Printemps—Été 2013

 

12 avril 2013. Lu dans Écriture de Stephen King, chapitre 29 :

(…) la perception qu’a l’auteur de ses personnages peut être aussi erronée que celle du lecteur (… et) que le fait d’arrêter la rédaction d’un texte simplement parce que c’est difficile sur le plan affectif ou sur celui de l’imagination, est une mauvaise idée.

 

Au chapitre 20, King avait donné un exemple de texte mal rédigé qu’un correcteur pouvait nettoyer, exercice éminemment éclairant pour le jeune écrivain. Je peux témoigner avoir reçu la même illumination de Gilbert Moore, mon premier journaliste-correcteur et des suivants. Pourquoi les professeurs de lettres ne font-ils jamais cela ? se demande-t-il.

 

La dernière section, intitulée Écriture, King y va de nombreux conseils pratiques, entre autres de se sevrer de la télé et de lire.

 

Au chapitre 6, King précise que la description d’un lieu où d’un personnage doit être concise. Ce n’est pas le contexte, mais l’action qui compte. Il faut visualiser ce que nous voulons décrire au lecteur. Par exemple, se recueillir sur l’impression que nous conservons d’un lieu. Et cela concerne tous les sens, y compris nos sentiments, mais éviter les détails accessoires.

 

Au chapitre 8, un commentaire m’a fait sourire : « Et si vous faites du bon boulot, vos personnages prendront vie et commenceront à faire des choses d’eux-mêmes… c’est sensationnel quand ça vous arrive. »

 

Et au chapitre 11 : « … la relecture d’un manuscrit après une période de repos est une expérience souvent jouissive. »

 

16 avril 2013, lu au chapitre 7, la règle d’or [pour moi] de toute narration : « ne jamais expliquer quelque chose que l’on peut montrer », ainsi que  « J’aime bien rédiger dix pages par jour » Stephen King.

 

Soulignant que le contexte n’est pas texte et qu’une recherche n’est pas un roman, King note des exceptions.

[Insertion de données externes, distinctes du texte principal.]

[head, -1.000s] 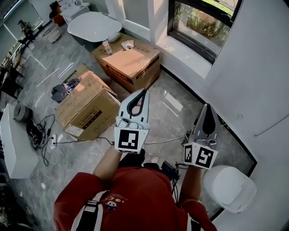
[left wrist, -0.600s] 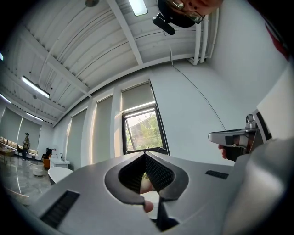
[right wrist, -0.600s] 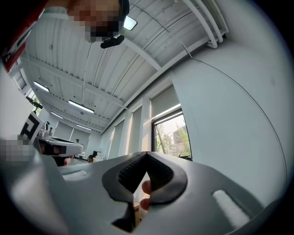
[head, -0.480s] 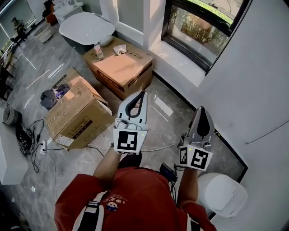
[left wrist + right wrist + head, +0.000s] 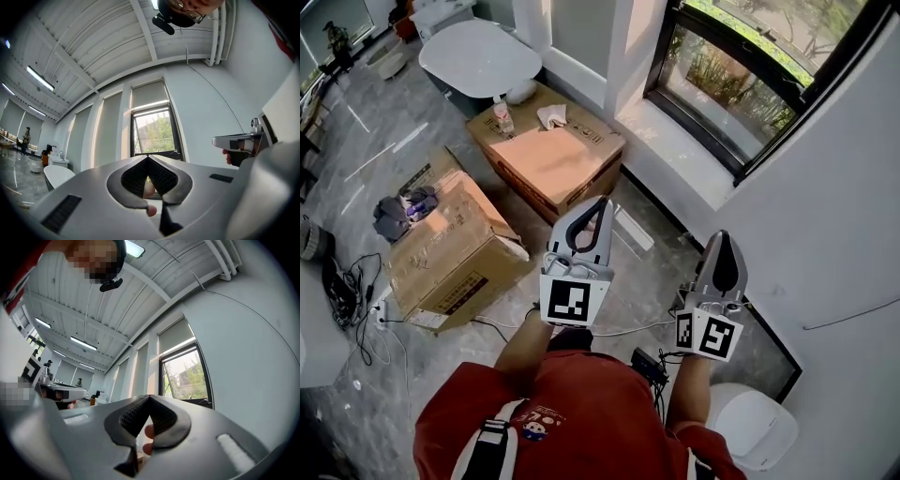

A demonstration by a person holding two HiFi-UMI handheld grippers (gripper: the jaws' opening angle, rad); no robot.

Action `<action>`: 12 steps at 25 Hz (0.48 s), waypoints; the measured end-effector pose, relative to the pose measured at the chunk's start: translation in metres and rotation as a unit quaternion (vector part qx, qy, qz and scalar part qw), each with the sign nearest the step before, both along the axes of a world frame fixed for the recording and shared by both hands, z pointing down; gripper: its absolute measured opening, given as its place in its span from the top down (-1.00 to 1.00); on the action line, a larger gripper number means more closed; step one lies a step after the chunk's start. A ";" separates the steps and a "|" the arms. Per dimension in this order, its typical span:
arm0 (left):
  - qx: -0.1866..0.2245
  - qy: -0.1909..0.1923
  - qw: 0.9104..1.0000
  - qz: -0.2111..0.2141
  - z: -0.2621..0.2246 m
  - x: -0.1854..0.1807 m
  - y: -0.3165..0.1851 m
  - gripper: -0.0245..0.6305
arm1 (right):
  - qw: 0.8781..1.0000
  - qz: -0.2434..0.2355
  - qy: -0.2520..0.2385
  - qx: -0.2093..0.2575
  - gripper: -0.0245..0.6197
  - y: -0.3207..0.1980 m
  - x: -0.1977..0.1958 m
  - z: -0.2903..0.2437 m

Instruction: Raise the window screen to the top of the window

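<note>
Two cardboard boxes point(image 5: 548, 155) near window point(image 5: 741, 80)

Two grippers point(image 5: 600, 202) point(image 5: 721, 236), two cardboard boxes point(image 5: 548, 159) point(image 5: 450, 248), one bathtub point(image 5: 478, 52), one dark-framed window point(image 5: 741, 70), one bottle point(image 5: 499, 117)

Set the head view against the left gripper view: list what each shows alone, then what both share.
Head view only: the cardboard boxes on the floor and the person's red top. Left gripper view only: the ceiling and the window screen sitting above the glass. Both: the window, the white bathtub, and the left gripper and right gripper, each with jaws shut.
</note>
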State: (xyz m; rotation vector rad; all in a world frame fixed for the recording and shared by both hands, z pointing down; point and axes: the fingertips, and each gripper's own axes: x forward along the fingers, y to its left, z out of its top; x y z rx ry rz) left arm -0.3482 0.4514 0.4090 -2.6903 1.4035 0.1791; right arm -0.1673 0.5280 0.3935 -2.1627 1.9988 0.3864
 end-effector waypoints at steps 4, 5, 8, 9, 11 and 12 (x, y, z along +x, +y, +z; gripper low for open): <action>-0.007 0.002 1.000 0.007 0.006 -0.005 -0.045 0.91 | 1.000 -0.010 -0.008 -0.011 0.90 -0.046 -0.010 0.008; -0.006 0.004 1.000 0.006 0.007 -0.006 -0.056 0.91 | 1.000 -0.009 -0.008 -0.014 0.90 -0.057 -0.011 0.010; -0.009 0.010 1.000 0.005 0.012 -0.009 -0.083 0.91 | 1.000 -0.009 0.000 -0.021 0.90 -0.088 -0.017 0.013; -0.010 0.011 1.000 0.009 0.014 -0.009 -0.091 0.91 | 1.000 -0.009 0.004 -0.022 0.90 -0.096 -0.019 0.012; -0.012 0.014 1.000 0.018 0.013 -0.008 -0.103 0.91 | 1.000 -0.002 0.010 -0.020 0.90 -0.109 -0.020 0.006; -0.012 0.015 1.000 0.024 0.012 -0.007 -0.108 0.91 | 1.000 0.004 0.012 -0.018 0.90 -0.113 -0.019 0.003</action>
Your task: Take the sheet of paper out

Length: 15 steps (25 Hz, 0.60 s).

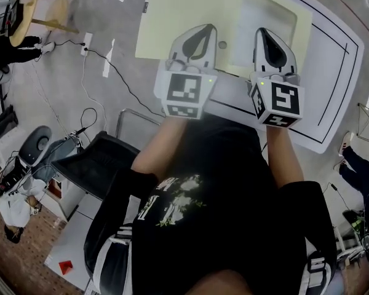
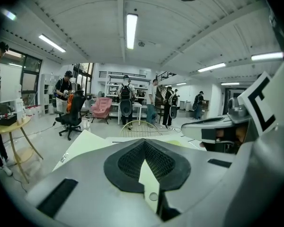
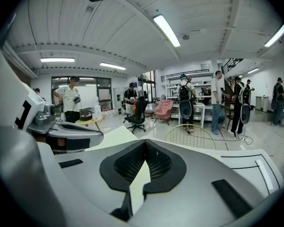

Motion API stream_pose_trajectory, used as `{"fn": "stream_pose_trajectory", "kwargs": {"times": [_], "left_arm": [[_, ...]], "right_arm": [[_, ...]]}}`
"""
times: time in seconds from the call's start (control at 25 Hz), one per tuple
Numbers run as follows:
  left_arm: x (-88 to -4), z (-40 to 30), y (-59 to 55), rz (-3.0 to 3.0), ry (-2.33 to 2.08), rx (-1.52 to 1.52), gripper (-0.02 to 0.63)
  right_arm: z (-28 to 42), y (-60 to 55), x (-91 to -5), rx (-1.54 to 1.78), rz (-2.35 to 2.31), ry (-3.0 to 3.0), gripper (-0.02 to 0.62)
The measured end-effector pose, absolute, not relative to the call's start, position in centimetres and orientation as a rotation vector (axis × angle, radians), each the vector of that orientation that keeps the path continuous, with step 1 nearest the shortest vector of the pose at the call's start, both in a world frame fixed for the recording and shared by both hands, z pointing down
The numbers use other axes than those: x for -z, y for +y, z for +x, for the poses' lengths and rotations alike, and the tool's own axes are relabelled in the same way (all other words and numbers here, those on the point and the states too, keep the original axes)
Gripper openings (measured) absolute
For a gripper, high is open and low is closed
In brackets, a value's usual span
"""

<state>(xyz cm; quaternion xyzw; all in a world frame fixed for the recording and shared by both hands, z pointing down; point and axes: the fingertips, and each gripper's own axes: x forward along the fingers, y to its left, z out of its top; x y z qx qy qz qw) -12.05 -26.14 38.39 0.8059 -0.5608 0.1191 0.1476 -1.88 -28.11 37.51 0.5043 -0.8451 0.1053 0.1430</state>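
The left gripper's (image 2: 143,142) jaws are clenched tip to tip with nothing between them, and the right gripper's (image 3: 145,142) jaws are the same. Both hover side by side above the white table's (image 1: 335,97) near edge. The pale yellow sheet of paper (image 1: 172,23) lies flat beneath and beyond them, covering the table's left part. A black office chair (image 1: 89,165) stands beside the person.

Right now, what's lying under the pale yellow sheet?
Beyond the right side of the pale yellow sheet shows the white table, so that part rests on it. What lies under the rest is hidden by the sheet.
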Motion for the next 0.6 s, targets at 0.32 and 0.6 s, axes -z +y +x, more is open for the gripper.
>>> {"fn": "stream_pose_trajectory", "kwargs": {"times": [0.32, 0.6], "left_arm": [[-40.0, -13.1, -27.5, 2.326, -1.532, -0.358, -0.011], [-40.9, -13.8, -28.9, 2.333, -1.472, -0.346, -0.011]], "right_arm": [[-3.2, -28.7, -39.3, -0.338, 1.466, -2.371, 0.000], [-4.0, -29.3, -39.6, -0.338, 1.488, -2.303, 0.000]]}}
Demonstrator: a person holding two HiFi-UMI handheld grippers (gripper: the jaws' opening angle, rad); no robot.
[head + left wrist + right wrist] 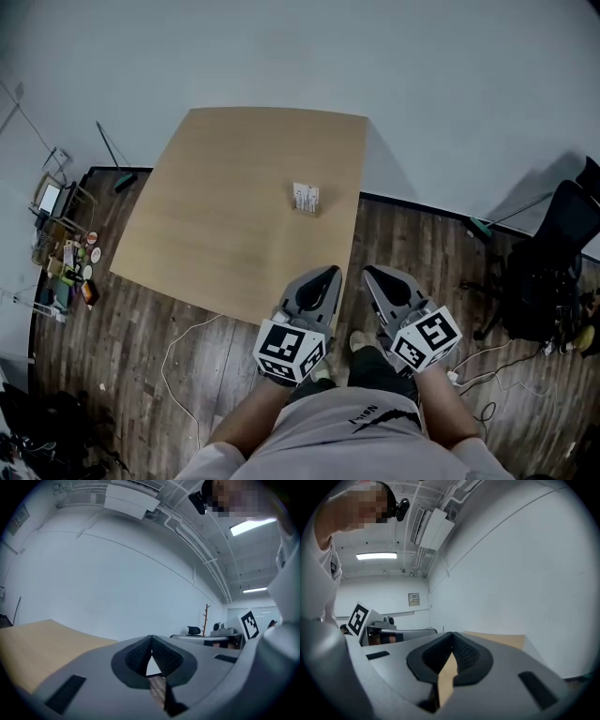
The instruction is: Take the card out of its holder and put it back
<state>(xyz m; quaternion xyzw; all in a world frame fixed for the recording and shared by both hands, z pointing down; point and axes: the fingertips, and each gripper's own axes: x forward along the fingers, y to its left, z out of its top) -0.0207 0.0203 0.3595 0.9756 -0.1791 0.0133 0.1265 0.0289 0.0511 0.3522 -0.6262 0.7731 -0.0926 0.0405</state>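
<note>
A small white card holder with a card (306,198) stands upright on the light wooden table (234,216), right of its middle. Both grippers hover over the floor by the table's near corner, well short of the holder. My left gripper (333,271) is shut with nothing in it, and its tips (151,637) meet against the wall, with the table (33,644) at the left. My right gripper (368,272) is shut and empty too, and past its closed tips (452,634) shows a table corner (501,640). Neither gripper view shows the holder.
A black chair (565,230) stands at the right and a cluttered stand (64,253) at the left. Cables (178,352) lie on the dark wood floor. The person's legs and shoes (359,342) are below the grippers. A coat stand (206,619) rises far off.
</note>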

Si les romans « de Hailey sont des manuels à peine déguisés sur la manière dont fonctionnent les choses [banque, aéroports, hôtels] », ils sont néanmoins intéressants.

 

Depuis le début mai, j’ai repris le « générique » qui présente succinctement maintenant la vie de chaque personnage jusqu’au 15 juin 1920. Une synthèse rafraichissante et utile pour la mémoire. J’ai aussi peaufiné et réduit le commentaire qu’ils feraient du roman s’ils l’avaient lu, pour m’imprégner de leur vision.

 

6 juin : S’étant fait demandé s’il avait pris le train dont il parle dans la Prose du Transsibérien, Blaise Cendrars répondit : « Qu’est-ce que ça peut te faire, puisque je vous l’ai fait prendre à tous ! »

 

Depuis la mi-juin, j’ai commencé à organiser le contenu des quatre colonnes du journal qui apparaîtra chaque jour du roman. Ça fait 25 colonnes de 3,8 pouces de large et de 36 pouces de long, où j’insère la chronique d’échecs. Long, mais amusant. Comme je sais ce qui intéresse les joueurs, j’ai trié les articles du Figaro du 15 juin au 9 juillet de manière à présenter l’actualité au lecteur. Ça m’a rappelé le jeu de table où, à la Sherlock Holmes, nous devions résoudre une énigme par jour à l’aide d’un journal.

 

Je j’ai appelé Le Phare parisien (le fort pharisien pour Ducrocq). Je présente les pages 3 et 4, politique et vie sociale. Au 30 juin, j’ai 6 parutions de terminées. Ça prend une bonne journée par parution.